## Work task
Restating the data exactly is the whole task.

## Data block
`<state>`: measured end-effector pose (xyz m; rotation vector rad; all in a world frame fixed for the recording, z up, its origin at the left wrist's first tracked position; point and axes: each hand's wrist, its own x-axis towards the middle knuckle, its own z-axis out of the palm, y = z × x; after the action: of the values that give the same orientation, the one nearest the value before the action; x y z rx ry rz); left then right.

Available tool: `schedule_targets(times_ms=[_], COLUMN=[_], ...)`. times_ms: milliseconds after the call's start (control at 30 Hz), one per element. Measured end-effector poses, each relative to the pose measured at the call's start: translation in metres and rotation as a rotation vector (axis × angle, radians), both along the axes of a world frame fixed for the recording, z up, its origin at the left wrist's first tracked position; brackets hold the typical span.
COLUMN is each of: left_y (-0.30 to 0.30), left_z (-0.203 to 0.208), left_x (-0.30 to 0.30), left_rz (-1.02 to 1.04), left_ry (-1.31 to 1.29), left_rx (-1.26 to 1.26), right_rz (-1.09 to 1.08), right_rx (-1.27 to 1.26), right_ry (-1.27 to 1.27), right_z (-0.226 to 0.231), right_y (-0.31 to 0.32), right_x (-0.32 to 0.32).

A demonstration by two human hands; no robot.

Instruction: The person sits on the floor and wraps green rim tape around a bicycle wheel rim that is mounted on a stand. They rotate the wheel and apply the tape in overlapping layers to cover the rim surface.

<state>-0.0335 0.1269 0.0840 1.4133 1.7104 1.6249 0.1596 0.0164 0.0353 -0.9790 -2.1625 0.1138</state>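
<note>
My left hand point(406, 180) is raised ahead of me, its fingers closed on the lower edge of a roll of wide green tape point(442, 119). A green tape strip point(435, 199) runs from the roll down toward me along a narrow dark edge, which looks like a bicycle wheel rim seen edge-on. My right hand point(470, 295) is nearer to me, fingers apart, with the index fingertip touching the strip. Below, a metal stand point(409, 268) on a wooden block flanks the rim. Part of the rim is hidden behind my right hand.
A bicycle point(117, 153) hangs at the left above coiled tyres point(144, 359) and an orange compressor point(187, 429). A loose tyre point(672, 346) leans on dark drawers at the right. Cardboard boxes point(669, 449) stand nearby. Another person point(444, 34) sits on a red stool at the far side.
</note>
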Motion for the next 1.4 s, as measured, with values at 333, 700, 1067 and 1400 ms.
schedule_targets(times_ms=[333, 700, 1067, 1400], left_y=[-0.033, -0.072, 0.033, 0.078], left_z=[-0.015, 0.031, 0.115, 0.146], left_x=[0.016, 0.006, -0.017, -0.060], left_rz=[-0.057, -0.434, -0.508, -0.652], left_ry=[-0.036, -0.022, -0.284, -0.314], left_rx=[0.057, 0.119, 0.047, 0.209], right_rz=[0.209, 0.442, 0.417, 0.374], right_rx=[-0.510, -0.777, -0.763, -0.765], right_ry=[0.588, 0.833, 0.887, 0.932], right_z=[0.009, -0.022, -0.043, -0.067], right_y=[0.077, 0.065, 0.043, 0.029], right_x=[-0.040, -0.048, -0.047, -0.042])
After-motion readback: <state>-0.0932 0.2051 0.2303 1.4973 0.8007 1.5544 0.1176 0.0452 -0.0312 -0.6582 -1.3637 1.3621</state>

## Task output
`<state>`: measured end-effector pose (xyz m; rotation vector rad; all in a world frame fixed for the recording, z up, its origin at the left wrist's first tracked position; point and axes: each hand's wrist, its own x-axis towards the middle knuckle, its own z-axis out of the palm, y = z × x; after the action: of the values that give the same orientation, the one nearest the value before the action; x y z rx ry rz); left then right.

Available tool: `schedule_targets(times_ms=[_], COLUMN=[_], ...)`. times_ms: milliseconds after the call's start (control at 30 Hz), one per element. Measured end-effector poses, each relative to the pose measured at the call's start: translation in metres and rotation as a rotation vector (axis × angle, radians), both along the axes of a world frame fixed for the recording, z up, its origin at the left wrist's first tracked position; brackets hold the typical span.
COLUMN is each of: left_y (-0.30 to 0.30), left_z (-0.203 to 0.208), left_x (-0.30 to 0.30), left_rz (-1.02 to 1.04), left_ry (-1.31 to 1.29), left_rx (-1.26 to 1.26), right_rz (-1.09 to 1.08), right_rx (-1.27 to 1.26), right_ry (-1.27 to 1.27), right_z (-0.226 to 0.231), right_y (-0.31 to 0.32), right_x (-0.32 to 0.32).

A demonstration by two human hands; no robot.

Instruction: The person sits on the floor and wraps green rim tape around a bicycle wheel rim that is mounted on a stand. They rotate the wheel and apply the tape in overlapping layers to cover the rim surface.

<state>-0.0335 0.1269 0.0840 1.4133 1.7104 1.6249 0.1596 0.0164 0.0353 -0.9790 -2.1625 0.1138</state>
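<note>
My left hand point(406, 180) is raised ahead of me, its fingers closed on the lower edge of a roll of wide green tape point(442, 119). A green tape strip point(435, 199) runs from the roll down toward me along a narrow dark edge, which looks like a bicycle wheel rim seen edge-on. My right hand point(470, 295) is nearer to me, fingers apart, with the index fingertip touching the strip. Below, a metal stand point(409, 268) on a wooden block flanks the rim. Part of the rim is hidden behind my right hand.
A bicycle point(117, 153) hangs at the left above coiled tyres point(144, 359) and an orange compressor point(187, 429). A loose tyre point(672, 346) leans on dark drawers at the right. Cardboard boxes point(669, 449) stand nearby. Another person point(444, 34) sits on a red stool at the far side.
</note>
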Motion for the next 1.4 s, as measured, with values at 333, 700, 1067 and 1400 ms.
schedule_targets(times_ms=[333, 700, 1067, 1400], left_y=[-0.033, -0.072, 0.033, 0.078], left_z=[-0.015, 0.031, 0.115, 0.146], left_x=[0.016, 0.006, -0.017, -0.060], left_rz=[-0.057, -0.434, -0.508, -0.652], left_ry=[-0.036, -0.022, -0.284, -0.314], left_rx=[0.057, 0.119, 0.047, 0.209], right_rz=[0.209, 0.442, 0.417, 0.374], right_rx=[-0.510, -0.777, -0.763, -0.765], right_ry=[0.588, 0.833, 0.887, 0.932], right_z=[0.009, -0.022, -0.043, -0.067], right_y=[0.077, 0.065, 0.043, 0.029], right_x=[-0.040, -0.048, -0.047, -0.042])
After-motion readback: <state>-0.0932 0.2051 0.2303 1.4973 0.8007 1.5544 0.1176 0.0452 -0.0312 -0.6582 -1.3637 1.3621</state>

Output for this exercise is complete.